At the hearing, the applicant gave evidence that he had worked for Guraya Group Pty Ltd (Guraya Group) while he was holding a Subclass 457 visa. He told the Tribunal that in December 2015, Guraya Group lodged the nomination application and this visa application. The applicant gave evidence that when his Subclass 457 visa expired, he was advised by Guraya Group to cease his employment with it until the visa application (the subject of this review) was approved.
The applicant gave evidence that he was contacted by a director of Guraya Group in November 2017 and advised that the Department was “forcing” it to withdraw its nomination for the applicant’s visa, and that the director also asked the applicant not to answer any telephone calls from unidentified numbers in case it was the Department seeking to question him. The applicant stated that he had not otherwise been in contact with Guraya Group since June 2017, and that he had also complained about Guraya Group’s conduct to the Australian Taxation Office as he had not been paid his superannuation entitlements for approximately 18 months. The applicant told the Tribunal that in his correspondence with the ATO, he learned that the director of Guraya Group was bankrupt. The applicant told the Tribunal that he believes Guraya Group’s business is no longer operating.

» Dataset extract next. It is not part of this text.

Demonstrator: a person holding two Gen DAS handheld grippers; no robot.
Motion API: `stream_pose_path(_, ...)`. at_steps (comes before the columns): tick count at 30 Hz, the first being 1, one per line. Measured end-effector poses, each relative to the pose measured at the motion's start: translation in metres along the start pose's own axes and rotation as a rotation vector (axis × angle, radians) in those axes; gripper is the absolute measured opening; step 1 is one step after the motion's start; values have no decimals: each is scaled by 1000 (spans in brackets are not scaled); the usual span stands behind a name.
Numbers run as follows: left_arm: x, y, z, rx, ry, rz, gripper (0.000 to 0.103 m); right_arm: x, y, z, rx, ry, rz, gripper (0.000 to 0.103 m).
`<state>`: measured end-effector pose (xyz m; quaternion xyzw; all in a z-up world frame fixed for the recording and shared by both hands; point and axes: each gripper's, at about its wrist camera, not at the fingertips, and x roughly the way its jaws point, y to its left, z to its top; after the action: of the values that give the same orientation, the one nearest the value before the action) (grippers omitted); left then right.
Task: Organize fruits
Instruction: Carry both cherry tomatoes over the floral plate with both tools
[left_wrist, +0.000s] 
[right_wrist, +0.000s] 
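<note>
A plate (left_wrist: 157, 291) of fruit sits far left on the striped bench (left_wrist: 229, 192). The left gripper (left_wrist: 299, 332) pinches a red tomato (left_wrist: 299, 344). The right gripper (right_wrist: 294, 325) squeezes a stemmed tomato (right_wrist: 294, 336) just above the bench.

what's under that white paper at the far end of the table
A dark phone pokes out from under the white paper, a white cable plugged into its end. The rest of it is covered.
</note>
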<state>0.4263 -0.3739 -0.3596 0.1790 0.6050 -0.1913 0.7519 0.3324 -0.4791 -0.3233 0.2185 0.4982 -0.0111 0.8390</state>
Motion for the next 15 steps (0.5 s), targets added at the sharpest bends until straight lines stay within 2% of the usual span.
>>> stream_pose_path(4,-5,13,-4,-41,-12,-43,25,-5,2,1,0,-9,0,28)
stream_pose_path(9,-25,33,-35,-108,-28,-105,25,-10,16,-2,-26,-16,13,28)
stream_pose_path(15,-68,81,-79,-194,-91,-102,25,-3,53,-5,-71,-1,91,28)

The Departmental decision record notes that on 29 September 2017, Guraya Group withdrew its nomination. Therefore, the Tribunal finds that the applicant cannot satisfy cl.187.233 of Schedule 2 of the Regulations because the position specified in the visa application is not the subject of an approved nomination.
In particular, in reaching this finding, the Tribunal has considered the comments made by the Full Court of the Federal Court of Australia in Singh v MIBP [2017] FCAFC 105, where Mortimer J (Bromberg and Jagot JJ agreeing) stated that:
The words in cl.187.233 ‘position nominated in an application for approval that seeks to meet the requirements of’ reg 5.19 refer to a factual event: that is, the words refer to an employer nomination which was in fact made, and about which the visa applicant made the required declaration in the visa application. The ‘position’ referred to is a particular job with a particular employer that exists at a particular point in time, and in a particular set of factual circumstances. The point in time is the point at which the employer nomination is submitted for approval under reg 5.19(1). It is to that act that the visa applicant’s declaration in the visa application is directed…An examination of the nature and range of matters set out in reg 5.19 discloses an intention that only very particular positions of employment, with a specified set of attributes, which are to be verified through the mechanism of a ministerial approval of an employer nomination made at the time of application, are intended to allow a visa applicant to secure a visa of this kind. The scheme intends it to be a ‘once off’ process, so that the visa application is considered against a specific employer nomination and a specific approval of that nomination by the Minister (or his delegate).[1]
[1] Singh v MIBP [2017] FCAFC 105 at [88]-[90].
In this matter, the Tribunal notes that because there is no approved nomination for the primary applicant’s visa application, he cannot overcome his current inability to meet cl.187.233 in relation to his application. The nomination by Guraya Group was specifically linked to his visa application, and that nomination was not, and now cannot be, approved.
Therefore, cl.187.233 is not met.
The applicant has only sought to satisfy the criteria for a Subclass 187 visa in the Direct Entry stream. No claims have been made in respect of the other visa streams. As the requirements that must be met by a person seeking the visa in the Direct Entry stream have not been met, the decision under review must be affirmed.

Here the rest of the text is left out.